Work task:
Beneath this instruction is a listing. Transcribe from it only the stretch from the line with "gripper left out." through the line with "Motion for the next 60", both end lines included, exactly as written.

....

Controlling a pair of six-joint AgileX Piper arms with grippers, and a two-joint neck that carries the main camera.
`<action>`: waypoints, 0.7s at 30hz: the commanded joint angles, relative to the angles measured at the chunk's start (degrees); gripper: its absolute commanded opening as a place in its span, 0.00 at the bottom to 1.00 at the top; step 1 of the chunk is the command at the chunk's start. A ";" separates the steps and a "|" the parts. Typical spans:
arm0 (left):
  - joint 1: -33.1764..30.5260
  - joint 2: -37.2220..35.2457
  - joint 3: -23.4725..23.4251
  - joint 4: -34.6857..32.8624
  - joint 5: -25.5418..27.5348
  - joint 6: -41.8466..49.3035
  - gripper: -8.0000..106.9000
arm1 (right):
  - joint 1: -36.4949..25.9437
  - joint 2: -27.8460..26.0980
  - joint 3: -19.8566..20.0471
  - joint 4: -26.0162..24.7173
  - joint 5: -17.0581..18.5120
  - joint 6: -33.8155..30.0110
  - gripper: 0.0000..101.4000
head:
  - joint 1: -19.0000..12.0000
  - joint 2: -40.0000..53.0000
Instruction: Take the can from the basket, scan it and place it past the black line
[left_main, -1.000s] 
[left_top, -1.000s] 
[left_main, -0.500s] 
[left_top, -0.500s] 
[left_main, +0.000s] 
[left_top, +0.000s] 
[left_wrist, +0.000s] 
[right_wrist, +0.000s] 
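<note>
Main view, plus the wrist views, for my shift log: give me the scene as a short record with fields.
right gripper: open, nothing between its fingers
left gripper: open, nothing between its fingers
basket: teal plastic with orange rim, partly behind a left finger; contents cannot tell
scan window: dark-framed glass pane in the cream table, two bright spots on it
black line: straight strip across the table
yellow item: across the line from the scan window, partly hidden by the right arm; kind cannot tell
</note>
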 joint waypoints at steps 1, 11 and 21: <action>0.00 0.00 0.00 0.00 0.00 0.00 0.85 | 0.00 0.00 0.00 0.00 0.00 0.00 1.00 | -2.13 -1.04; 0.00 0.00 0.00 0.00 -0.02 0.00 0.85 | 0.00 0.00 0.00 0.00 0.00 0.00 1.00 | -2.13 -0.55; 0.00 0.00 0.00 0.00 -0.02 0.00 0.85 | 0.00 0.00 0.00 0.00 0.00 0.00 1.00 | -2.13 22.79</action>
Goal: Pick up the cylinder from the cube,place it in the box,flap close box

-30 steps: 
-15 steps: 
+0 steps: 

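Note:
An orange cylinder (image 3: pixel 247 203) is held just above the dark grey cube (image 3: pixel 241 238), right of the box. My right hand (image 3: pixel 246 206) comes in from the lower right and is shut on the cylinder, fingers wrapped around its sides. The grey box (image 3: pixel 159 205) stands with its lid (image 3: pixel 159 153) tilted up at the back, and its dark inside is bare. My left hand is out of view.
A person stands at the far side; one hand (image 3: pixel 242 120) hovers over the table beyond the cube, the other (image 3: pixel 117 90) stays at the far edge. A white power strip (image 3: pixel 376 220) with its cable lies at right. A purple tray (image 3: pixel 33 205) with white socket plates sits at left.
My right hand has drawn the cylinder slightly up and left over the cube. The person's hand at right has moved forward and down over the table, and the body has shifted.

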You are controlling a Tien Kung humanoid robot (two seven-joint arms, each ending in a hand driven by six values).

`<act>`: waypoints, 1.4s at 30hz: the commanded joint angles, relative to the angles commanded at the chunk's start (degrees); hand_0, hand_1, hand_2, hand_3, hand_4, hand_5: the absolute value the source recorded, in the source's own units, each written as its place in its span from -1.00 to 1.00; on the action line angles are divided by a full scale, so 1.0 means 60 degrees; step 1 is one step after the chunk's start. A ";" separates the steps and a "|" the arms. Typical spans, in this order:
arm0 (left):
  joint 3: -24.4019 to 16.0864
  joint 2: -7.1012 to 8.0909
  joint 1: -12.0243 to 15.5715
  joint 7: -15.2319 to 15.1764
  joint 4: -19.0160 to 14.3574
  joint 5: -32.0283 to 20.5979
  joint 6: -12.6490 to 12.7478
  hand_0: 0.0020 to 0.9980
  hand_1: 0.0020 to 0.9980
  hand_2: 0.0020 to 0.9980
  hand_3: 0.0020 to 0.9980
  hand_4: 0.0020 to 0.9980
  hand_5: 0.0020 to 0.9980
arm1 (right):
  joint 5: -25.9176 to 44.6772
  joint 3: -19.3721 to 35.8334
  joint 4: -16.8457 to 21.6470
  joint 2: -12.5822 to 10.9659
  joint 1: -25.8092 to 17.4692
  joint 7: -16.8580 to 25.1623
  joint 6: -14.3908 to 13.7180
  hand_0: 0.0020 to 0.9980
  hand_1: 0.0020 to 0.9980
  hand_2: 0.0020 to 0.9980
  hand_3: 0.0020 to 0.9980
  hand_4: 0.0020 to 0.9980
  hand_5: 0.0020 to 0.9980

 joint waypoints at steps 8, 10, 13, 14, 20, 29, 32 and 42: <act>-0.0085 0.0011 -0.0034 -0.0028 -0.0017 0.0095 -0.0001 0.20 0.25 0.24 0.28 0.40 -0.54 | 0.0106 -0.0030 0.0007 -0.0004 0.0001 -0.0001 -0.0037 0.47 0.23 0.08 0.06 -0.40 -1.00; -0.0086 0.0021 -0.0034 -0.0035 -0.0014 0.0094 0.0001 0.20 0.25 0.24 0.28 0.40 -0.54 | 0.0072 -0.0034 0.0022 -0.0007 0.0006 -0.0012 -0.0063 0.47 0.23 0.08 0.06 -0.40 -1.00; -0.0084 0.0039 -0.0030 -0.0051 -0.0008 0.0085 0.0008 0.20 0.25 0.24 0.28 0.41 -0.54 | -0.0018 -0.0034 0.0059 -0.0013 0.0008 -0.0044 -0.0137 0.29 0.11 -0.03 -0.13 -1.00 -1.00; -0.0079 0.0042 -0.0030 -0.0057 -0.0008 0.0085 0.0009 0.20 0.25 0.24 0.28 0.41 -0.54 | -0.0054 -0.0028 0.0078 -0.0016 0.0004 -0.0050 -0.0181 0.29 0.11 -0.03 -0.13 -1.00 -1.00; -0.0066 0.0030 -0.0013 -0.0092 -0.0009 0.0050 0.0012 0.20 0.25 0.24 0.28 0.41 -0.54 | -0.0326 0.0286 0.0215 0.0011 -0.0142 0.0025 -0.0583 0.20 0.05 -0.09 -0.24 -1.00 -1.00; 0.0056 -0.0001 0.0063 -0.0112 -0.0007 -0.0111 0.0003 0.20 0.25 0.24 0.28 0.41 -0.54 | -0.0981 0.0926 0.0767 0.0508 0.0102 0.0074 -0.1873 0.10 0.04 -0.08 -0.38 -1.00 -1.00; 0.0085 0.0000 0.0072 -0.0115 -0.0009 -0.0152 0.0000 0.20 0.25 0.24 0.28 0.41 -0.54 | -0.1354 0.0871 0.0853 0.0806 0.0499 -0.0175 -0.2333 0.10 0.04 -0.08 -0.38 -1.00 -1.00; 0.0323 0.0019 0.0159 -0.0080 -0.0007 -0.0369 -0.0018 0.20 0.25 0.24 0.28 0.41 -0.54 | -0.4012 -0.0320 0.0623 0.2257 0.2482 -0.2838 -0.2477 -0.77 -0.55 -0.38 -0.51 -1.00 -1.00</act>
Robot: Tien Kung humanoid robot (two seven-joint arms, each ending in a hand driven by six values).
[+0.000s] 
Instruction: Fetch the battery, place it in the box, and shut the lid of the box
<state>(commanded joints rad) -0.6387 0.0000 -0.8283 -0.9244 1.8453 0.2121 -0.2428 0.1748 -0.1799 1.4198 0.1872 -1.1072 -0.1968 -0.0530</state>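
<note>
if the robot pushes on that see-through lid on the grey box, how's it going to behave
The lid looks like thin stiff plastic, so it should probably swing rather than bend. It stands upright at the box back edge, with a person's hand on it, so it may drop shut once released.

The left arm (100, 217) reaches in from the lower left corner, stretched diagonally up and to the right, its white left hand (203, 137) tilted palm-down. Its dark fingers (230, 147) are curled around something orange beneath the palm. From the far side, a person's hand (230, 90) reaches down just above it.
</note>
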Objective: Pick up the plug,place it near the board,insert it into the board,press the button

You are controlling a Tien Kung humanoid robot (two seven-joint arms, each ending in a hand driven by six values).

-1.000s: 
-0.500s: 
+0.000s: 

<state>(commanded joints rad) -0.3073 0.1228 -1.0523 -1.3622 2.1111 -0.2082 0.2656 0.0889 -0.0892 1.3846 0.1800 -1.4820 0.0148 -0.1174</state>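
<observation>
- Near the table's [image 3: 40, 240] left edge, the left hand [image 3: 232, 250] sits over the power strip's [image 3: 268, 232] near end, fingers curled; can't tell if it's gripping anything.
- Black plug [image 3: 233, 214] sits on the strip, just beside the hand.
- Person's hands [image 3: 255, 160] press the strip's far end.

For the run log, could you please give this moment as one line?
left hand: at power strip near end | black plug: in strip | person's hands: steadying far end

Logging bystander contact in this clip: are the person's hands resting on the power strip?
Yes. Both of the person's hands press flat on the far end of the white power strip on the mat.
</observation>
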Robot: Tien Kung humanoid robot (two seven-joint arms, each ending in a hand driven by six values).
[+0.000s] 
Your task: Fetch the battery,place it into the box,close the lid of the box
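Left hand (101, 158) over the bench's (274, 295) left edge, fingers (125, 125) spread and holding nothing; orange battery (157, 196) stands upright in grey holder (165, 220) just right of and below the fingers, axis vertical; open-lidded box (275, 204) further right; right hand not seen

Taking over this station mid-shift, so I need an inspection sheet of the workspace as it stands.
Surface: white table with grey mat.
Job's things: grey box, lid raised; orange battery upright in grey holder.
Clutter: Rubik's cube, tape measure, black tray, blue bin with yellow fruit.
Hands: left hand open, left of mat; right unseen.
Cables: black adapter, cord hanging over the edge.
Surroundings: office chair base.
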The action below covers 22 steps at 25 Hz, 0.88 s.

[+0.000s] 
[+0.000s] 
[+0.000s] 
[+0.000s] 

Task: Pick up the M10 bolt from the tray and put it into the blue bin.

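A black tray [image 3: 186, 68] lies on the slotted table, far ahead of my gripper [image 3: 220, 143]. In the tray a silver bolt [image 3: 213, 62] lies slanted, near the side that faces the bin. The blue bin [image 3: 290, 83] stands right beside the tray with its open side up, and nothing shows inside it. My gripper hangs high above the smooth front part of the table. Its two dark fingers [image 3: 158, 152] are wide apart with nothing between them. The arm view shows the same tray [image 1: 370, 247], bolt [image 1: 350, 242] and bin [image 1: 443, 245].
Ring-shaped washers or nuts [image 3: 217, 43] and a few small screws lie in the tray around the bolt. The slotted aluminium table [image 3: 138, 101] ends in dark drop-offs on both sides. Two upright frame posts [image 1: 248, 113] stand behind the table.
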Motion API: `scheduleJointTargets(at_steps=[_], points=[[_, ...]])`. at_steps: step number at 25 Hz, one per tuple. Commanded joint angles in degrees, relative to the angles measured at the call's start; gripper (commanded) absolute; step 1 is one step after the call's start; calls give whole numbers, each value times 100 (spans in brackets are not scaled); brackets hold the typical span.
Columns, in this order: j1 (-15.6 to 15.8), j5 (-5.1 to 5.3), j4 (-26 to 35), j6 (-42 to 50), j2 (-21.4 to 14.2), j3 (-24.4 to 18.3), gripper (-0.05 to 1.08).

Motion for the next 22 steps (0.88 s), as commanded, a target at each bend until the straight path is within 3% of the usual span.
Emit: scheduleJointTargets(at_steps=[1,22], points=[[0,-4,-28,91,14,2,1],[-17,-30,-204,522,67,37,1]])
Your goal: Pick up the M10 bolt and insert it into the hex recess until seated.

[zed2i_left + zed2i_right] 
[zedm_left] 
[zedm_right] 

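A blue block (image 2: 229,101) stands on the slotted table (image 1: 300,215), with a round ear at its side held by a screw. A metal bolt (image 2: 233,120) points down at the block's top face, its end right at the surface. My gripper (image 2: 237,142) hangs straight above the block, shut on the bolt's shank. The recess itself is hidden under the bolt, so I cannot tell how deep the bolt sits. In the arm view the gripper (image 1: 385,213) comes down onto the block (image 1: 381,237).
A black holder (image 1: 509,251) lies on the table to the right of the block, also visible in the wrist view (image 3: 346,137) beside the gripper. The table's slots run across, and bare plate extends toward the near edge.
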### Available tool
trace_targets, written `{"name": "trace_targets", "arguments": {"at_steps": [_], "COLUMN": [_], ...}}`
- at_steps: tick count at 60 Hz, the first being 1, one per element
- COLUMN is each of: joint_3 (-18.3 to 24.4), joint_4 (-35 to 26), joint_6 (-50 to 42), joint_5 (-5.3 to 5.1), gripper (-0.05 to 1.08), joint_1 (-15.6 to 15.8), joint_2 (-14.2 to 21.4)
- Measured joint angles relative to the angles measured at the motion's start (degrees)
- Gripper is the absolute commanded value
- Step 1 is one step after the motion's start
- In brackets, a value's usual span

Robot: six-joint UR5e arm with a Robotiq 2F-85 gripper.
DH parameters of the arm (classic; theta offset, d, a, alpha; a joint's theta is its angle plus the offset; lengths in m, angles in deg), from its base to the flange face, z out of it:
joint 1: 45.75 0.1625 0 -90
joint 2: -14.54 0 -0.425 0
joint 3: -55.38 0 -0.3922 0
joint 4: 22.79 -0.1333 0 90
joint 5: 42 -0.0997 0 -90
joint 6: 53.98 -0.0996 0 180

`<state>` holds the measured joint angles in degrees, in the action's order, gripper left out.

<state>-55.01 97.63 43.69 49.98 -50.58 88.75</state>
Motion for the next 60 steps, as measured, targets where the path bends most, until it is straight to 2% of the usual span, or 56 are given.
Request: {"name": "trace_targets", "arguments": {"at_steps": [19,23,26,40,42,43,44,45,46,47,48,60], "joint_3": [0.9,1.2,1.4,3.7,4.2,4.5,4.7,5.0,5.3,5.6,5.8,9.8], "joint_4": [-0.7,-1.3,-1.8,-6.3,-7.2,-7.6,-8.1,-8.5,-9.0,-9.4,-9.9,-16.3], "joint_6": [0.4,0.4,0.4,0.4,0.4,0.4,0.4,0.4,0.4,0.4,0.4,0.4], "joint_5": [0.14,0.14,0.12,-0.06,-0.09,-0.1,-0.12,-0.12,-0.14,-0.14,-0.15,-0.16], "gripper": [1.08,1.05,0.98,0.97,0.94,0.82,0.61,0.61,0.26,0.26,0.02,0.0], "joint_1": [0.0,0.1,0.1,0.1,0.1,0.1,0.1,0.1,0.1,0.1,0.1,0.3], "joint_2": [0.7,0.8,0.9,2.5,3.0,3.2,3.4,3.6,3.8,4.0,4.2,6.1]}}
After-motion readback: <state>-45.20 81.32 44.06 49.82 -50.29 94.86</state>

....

Exercise answer:
`<state>` holds the measured joint angles in degrees, in the action's order, gripper left out.

<state>-55.01 97.63 43.69 49.98 -50.58 88.75</state>
Motion for the next 60 steps, as measured, targets where the path bends most, until it is straight to 2% of the usual span, or 56 are given.

Work on this exercise is finished, so nothing remains.